Under the German standards, technical standards of performance are documented as compliant either by submission of manufacturer in house testing data or independent laboratory testing. ARTP's technical standards of performance for CPAP devices always requires that independent laboratory testing according to the requirements of the 'Red Book' is performed on a sample device to ensure compliance with the requirements for pressure stability, noise and humidifier performance. CPAP device manufacturers, and distributors where the manufacturer does not have a presence in the United Kingdom, who are members of ARTP Sleep Apnoea Consortium (ARTP SAC), may submit CPAP devices to ARTP of their own volition for independent laboratory testing against the technical and performance standards set out in ARTP Standards of Care - CPAP Devices (Technical and Performance).

ARTP will maintain and publish a register via this web site of those sampled devices which meet or exceed the technical and performance standards set out in the Standards of Care document. Where a submitted device does not meet the required standards of performance, a detailed report of the independent testing outcome will be shared with the submitting organisation. There is no intention by ARTP to publish details of submitted devices which do not meet the required standards. Where manufacturers are able to provide test reports from independent laboratories, this may be accepted as sufficient evidence for a device to meet the requirements for the register of certified devices.

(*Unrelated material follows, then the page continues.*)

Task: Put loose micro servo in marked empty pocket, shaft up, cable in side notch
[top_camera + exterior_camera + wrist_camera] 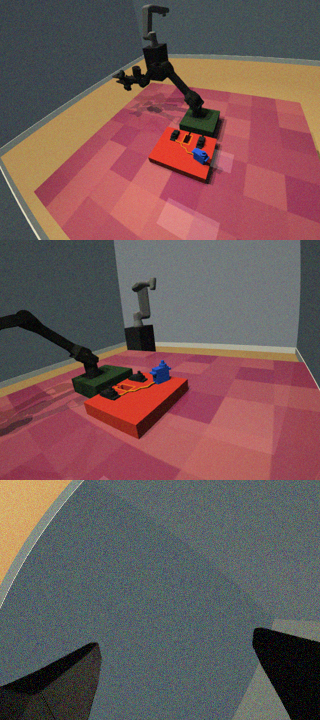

The register of CPAP devices which have been tested in an independent laboratory commissioned by ARTP and which meet or exceed ARTP technical and performance standards will serve as a reference to all providers of CPAP therapy that such devices have been verified to meet internationally recognised standards of performance and which are therefore satisfactory to provide to patients.

The 'Red Book’ provides a testing methodology for devices in anything fixed pressure mode for pressure stability, noise and humidifier performance. A test was added in 2018 to provide information on performance of Auto-Adjusting CPAP devices for Obstructive events only. ARTP continues to work with interested professionals and organisations internationally to develop standards specifically relating to the additional performance features of Auto-Adjusting (commonly known as Auto-Titrating) CPAP devices.